[Work request]: Give all of the records again precisely, excluding whatever pictures they contain.

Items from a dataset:
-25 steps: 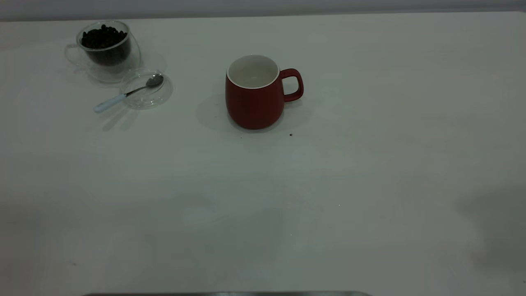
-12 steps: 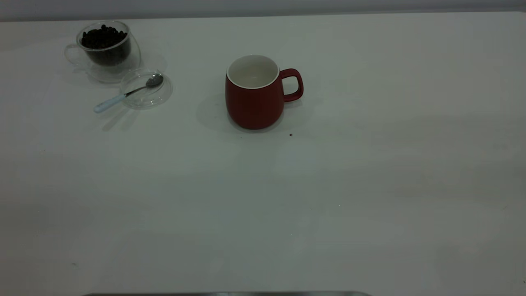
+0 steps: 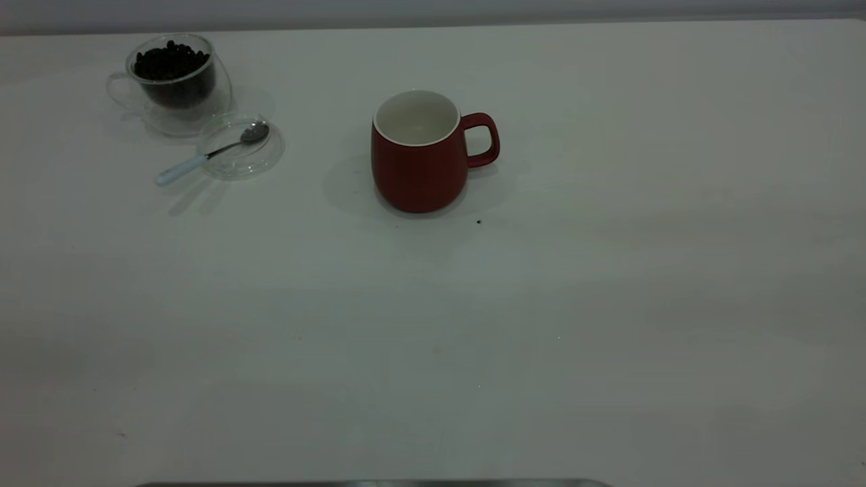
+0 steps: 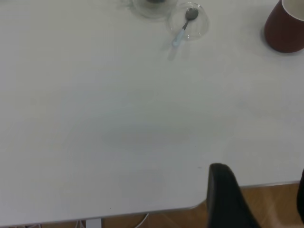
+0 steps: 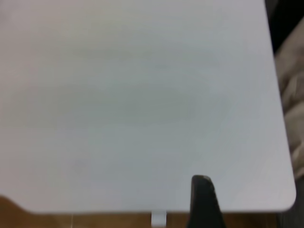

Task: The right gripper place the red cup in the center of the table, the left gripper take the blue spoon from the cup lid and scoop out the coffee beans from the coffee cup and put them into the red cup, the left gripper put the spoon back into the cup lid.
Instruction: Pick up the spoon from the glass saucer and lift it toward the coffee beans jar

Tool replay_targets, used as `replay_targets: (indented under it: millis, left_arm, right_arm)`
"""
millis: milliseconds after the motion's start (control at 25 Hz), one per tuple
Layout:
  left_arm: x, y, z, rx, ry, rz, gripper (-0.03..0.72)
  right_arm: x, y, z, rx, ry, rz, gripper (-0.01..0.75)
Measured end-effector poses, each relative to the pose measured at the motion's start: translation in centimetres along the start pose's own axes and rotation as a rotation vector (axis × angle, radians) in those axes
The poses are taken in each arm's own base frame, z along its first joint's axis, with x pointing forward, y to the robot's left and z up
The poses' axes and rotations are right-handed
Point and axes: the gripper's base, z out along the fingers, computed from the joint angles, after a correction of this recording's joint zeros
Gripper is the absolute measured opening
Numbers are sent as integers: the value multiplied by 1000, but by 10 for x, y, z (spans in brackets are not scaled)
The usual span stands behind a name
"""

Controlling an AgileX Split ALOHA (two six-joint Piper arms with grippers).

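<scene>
The red cup (image 3: pixel 419 154) stands upright near the middle of the table (image 3: pixel 609 270), its handle to the right in the exterior view. The coffee cup (image 3: pixel 177 76) with coffee beans (image 3: pixel 170 62) stands at the far left, and just beside it lies the cup lid (image 3: pixel 240 147) with the blue spoon (image 3: pixel 203 157) resting on it. The left gripper (image 4: pixel 259 199) hangs over the table edge, its fingers apart. For the right gripper (image 5: pixel 204 199) I cannot tell the state
</scene>
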Motion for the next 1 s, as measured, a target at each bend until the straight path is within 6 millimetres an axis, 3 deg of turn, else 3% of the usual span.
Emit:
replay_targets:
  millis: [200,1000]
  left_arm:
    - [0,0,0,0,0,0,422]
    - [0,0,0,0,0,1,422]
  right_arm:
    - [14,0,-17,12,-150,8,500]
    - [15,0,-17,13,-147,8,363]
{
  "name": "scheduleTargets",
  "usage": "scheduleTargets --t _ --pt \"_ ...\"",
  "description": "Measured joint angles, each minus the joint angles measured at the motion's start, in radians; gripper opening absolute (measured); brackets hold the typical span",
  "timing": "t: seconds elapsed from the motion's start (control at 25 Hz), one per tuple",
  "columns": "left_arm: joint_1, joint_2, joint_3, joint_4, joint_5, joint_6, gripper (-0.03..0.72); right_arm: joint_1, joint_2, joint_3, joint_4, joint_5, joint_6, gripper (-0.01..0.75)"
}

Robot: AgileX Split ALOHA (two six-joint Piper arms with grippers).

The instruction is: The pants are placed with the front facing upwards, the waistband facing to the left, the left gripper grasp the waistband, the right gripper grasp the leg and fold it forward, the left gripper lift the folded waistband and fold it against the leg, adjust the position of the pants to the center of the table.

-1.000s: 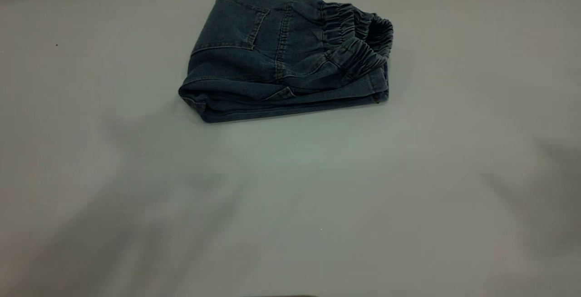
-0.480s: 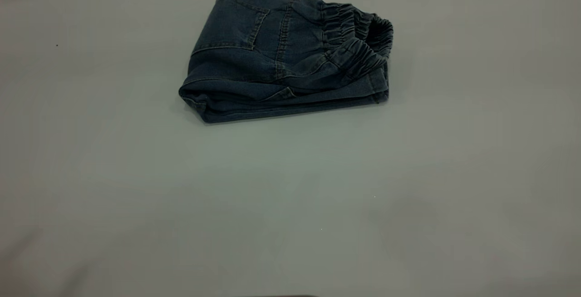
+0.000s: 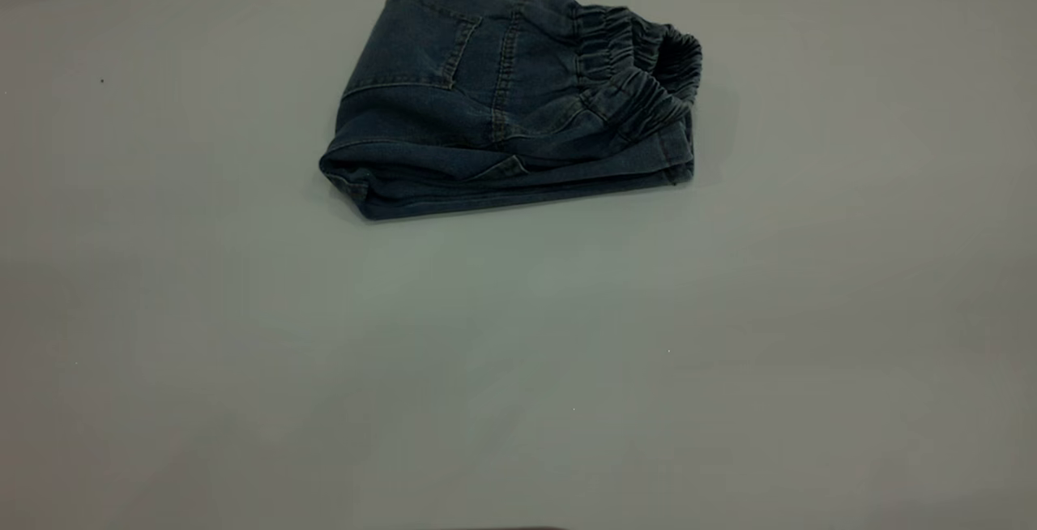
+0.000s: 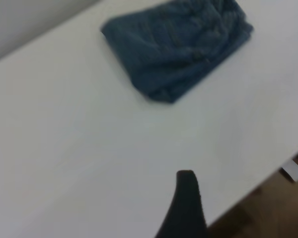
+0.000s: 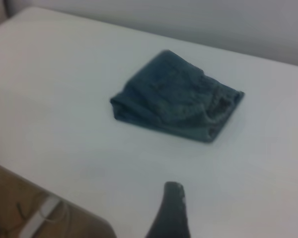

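Nearest in each wrist view is 1 dark finger only: the left pincer point(image 4: 186, 198) hangs over the near tabletop point(image 3: 518, 368) edge, well apart from the cloth, and the right pincer point(image 5: 171, 208) sits the same way on its side. With only 1 finger showing per view, cannot tell whether either is wide or narrow; neither holds anything, and neither arm appears in the exterior view, so both read as parked back clear of the work. Past a broad bare stretch of tabletop lie the pants point(image 3: 506, 100), a compact folded bundle of blue denim resting flat toward the far side, roughly mid-width. The near side is a stacked fold edge with several layers showing, consistent with the leg fold forward already made. On top, the back pocket point(image 3: 421, 48) and a stitched seam face up, so the front print is hidden. The waistband point(image 3: 640, 76), gathered elastic, lies on top at the bundle's right end in the exterior view with its opening gaping, likely because it was carried over onto the leg layers. Judgement: folds look done; the bundle sits far of centre, so a centring nudge may remain.
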Motion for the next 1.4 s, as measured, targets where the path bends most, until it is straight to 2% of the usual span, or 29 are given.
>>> scheduleTargets --t 0.24,0.56,0.8,1.4 --pt "0.0 -0.166 0.195 -0.029 0.0 0.021 0.552 0.0 -0.142 0.187 -0.111 -0.005 0.0 0.561" --pt "-0.001 -0.3 0.35 -0.031 0.0 -0.008 0.552 0.0 -0.206 0.406 -0.177 -0.11 0.0 0.561" --pt "-0.002 -0.307 0.356 -0.026 0.0 -0.079 0.552 0.0 -0.206 0.42 -0.209 -0.123 0.036 0.561" --pt "-0.004 -0.307 0.402 0.0 -0.021 -0.116 0.552 0.0 -0.206 0.42 -0.215 -0.128 0.053 0.561"
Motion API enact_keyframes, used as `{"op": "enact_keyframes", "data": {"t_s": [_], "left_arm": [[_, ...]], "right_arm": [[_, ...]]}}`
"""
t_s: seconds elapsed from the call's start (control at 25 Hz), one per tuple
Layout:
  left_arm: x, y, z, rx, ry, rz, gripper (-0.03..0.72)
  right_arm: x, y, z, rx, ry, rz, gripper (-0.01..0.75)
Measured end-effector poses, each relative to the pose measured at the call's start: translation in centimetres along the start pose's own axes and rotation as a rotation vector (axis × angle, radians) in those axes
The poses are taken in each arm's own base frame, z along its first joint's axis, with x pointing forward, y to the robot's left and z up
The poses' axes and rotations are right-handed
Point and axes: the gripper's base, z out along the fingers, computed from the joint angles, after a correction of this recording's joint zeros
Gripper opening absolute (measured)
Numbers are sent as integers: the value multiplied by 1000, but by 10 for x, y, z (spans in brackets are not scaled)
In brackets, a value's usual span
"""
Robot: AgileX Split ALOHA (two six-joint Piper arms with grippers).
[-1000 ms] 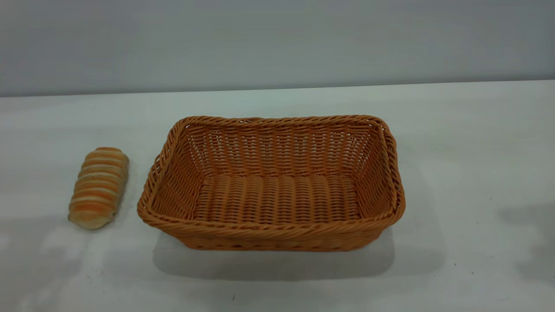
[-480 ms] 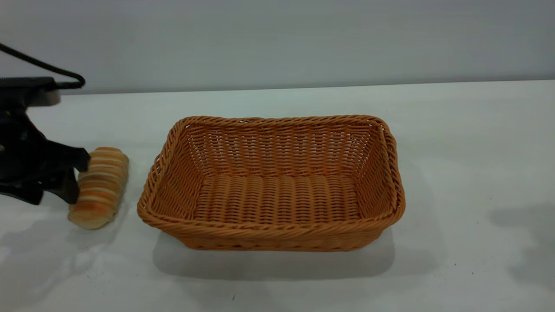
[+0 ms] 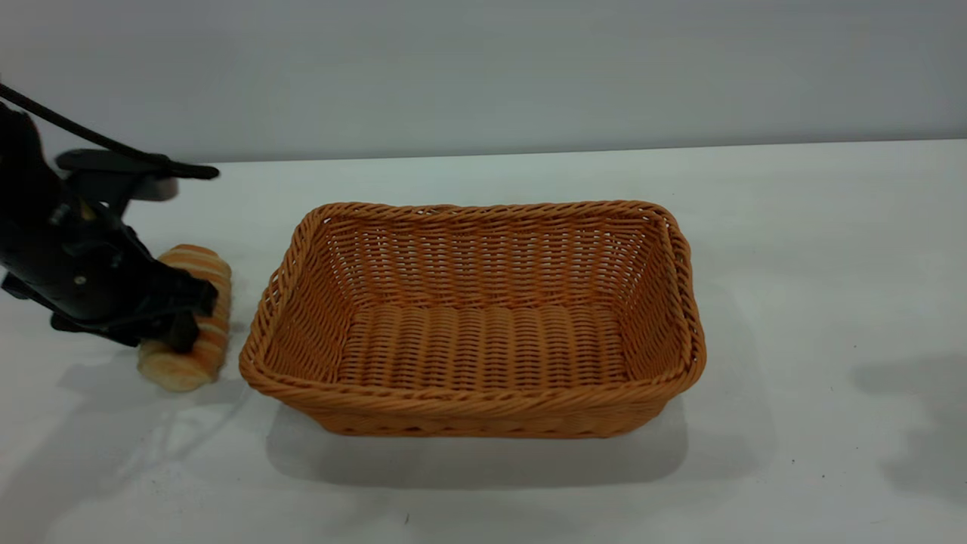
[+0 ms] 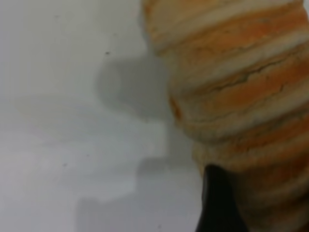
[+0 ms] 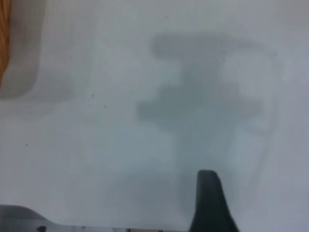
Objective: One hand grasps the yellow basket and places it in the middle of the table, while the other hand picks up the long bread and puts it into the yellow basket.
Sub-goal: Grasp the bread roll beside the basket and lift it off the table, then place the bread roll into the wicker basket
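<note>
Wicker yellow basket (image 3: 472,317) stood mid-surface (image 3: 793,249); left hand (image 3: 185,313) straddled the long bread (image 3: 198,355), grip state indeterminable; right hand's state likewise unclear.

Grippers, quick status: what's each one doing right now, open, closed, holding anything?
Left gripper: fingers straddle the long bread on the table; a firm grip cannot be told.
Right gripper: one fingertip over bare table, state cannot be told.

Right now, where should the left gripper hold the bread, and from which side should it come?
Probably across the middle of the bread, coming from above. The bread lies flat on the table beside the basket, long and narrow, so fingers close best across its short width. The left gripper is already there, at its midsection.
</note>
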Motion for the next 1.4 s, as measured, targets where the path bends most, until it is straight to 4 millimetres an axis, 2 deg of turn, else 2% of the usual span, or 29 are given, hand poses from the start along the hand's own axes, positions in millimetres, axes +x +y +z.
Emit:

[Result]:
-25 steps: 
-12 steps: 
+0 steps: 
+0 steps: 
+0 steps: 

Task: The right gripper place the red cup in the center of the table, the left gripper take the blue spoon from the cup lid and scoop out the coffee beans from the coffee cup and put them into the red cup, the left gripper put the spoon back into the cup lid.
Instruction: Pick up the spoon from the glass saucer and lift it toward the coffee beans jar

Tool replay_targets, used as `replay_targets: (indented under it: millis, left_arm, right_arm)`
"""
millis: milliseconds after the motion's start (control at 25 Hz), one per tuple
Layout:
  left_arm: x, y, z, rx, ry, rz, gripper (-0.03..0.72)
  right_arm: x, y, z, rx, ry, rz, gripper (-0.01..0.75)
Measured end-effector poses, each relative to the pose measured at the motion's start: translation in centimetres along the start pose's own axes and rotation as a rotation vector (axis × angle, radians) in those axes
The poses are taken in each arm's own base frame, z along its first joint's axis, with x pointing forward, y to the robot's left and z up
The poses' axes and rotations are right-handed
Point and axes: the gripper's base, z out along the fingers, computed from the joint angles, after a correction of this recording's joint zeros
Gripper is the absolute measured opening
Numbers are sent as integers: the value multiplied by 1000, but by 10 for x, y, z (spans in brackets are not scaled)
The usual span stands behind a name
"""

Controlling an AgileX Split ALOHA (two six-joint Piper arms with grippers).

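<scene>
The red cup (image 3: pixel 419 154) stands upright near the middle of the table (image 3: pixel 609 270), its handle to the right in the exterior view. The coffee cup (image 3: pixel 177 76) with coffee beans (image 3: pixel 170 62) stands at the far left, and just beside it lies the cup lid (image 3: pixel 240 147) with the blue spoon (image 3: pixel 203 157) resting on it. The left gripper (image 4: pixel 259 199) hangs over the table edge, its fingers apart. For the right gripper (image 5: pixel 204 199) I cannot tell the state
</scene>
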Motion for the next 1 s, as measured, a target at each bend until the straight path is within 6 millimetres an axis, 3 deg of turn, else 3% of the usual span.
Emit:
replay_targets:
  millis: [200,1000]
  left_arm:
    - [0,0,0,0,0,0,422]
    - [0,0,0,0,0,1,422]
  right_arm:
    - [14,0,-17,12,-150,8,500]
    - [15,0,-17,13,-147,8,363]
{
  "name": "scheduleTargets",
  "usage": "scheduleTargets --t _ --pt \"_ ...\"",
  "description": "Measured joint angles, each minus the joint angles measured at the motion's start, in radians; gripper opening absolute (measured); brackets hold the typical span",
  "timing": "t: seconds elapsed from the motion's start (control at 25 Hz), one per tuple",
  "columns": "left_arm: joint_1, joint_2, joint_3, joint_4, joint_5, joint_6, gripper (-0.03..0.72); right_arm: joint_1, joint_2, joint_3, joint_4, joint_5, joint_6, gripper (-0.01..0.75)"
}

Robot: AgileX Split ALOHA (two six-joint Piper arms with grippers).

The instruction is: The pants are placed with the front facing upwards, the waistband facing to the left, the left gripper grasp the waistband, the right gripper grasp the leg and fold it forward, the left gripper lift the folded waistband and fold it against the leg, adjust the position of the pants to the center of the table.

-1.000s: 
-0.480s: 
+0.000s: 
+0.000s: 
+0.000s: 

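Nearest in each wrist view is 1 dark finger only: the left pincer point(image 4: 186, 198) hangs over the near tabletop point(image 3: 518, 368) edge, well apart from the cloth, and the right pincer point(image 5: 171, 208) sits the same way on its side. With only 1 finger showing per view, cannot tell whether either is wide or narrow; neither holds anything, and neither arm appears in the exterior view, so both read as parked back clear of the work. Past a broad bare stretch of tabletop lie the pants point(image 3: 506, 100), a compact folded bundle of blue denim resting flat toward the far side, roughly mid-width. The near side is a stacked fold edge with several layers showing, consistent with the leg fold forward already made. On top, the back pocket point(image 3: 421, 48) and a stitched seam face up, so the front print is hidden. The waistband point(image 3: 640, 76), gathered elastic, lies on top at the bundle's right end in the exterior view with its opening gaping, likely because it was carried over onto the leg layers. Judgement: folds look done; the bundle sits far of centre, so a centring nudge may remain.
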Motion for the next 1.4 s, as measured, targets where the path bends most, until it is straight to 2% of the usual span, or 29 are given.
>>> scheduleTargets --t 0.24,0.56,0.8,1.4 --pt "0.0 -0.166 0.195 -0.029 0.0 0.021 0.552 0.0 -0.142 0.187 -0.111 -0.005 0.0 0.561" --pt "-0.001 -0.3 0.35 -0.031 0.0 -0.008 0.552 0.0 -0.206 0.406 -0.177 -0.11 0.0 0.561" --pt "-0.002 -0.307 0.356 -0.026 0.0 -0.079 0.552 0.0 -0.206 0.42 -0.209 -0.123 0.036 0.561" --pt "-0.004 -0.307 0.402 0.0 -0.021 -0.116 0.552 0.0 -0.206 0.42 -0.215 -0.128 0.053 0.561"
Motion API enact_keyframes, used as `{"op": "enact_keyframes", "data": {"t_s": [_], "left_arm": [[_, ...]], "right_arm": [[_, ...]]}}`
"""
t_s: seconds elapsed from the call's start (control at 25 Hz), one per tuple
Layout:
  left_arm: x, y, z, rx, ry, rz, gripper (-0.03..0.72)
  right_arm: x, y, z, rx, ry, rz, gripper (-0.01..0.75)
Measured end-effector poses, each relative to the pose measured at the call's start: translation in centimetres along the start pose's own axes and rotation as a rotation vector (axis × angle, radians) in those axes
The poses are taken in each arm's own base frame, z along its first joint's axis, with x pointing forward, y to the robot's left and z up
The poses' axes and rotations are right-handed
Point and axes: the gripper's base, z out along the fingers, computed from the joint angles, after a correction of this recording's joint zeros
Gripper opening absolute (measured)
Numbers are sent as integers: the value multiplied by 1000, but by 10 for x, y, z (spans in brackets are not scaled)
In brackets, a value's usual span
"""
Robot: AgileX Split ALOHA (two six-joint Piper arms with grippers).
[-1000 ms] 
[-480 ms] 
[+0 ms] 
[+0 ms] 
[+0 ms] 
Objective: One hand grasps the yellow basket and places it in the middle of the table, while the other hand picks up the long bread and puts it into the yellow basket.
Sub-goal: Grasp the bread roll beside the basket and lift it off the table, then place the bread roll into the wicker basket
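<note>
Wicker yellow basket (image 3: 472,317) stood mid-surface (image 3: 793,249); left hand (image 3: 185,313) straddled the long bread (image 3: 198,355), grip state indeterminable; right hand's state likewise unclear.

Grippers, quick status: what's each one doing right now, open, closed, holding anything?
Left gripper: fingers straddle the long bread on the table; a firm grip cannot be told.
Right gripper: one fingertip over bare table, state cannot be told.

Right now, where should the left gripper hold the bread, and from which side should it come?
Probably across the middle of the bread, coming from above. The bread lies flat on the table beside the basket, long and narrow, so fingers close best across its short width. The left gripper is already there, at its midsection.
</note>
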Motion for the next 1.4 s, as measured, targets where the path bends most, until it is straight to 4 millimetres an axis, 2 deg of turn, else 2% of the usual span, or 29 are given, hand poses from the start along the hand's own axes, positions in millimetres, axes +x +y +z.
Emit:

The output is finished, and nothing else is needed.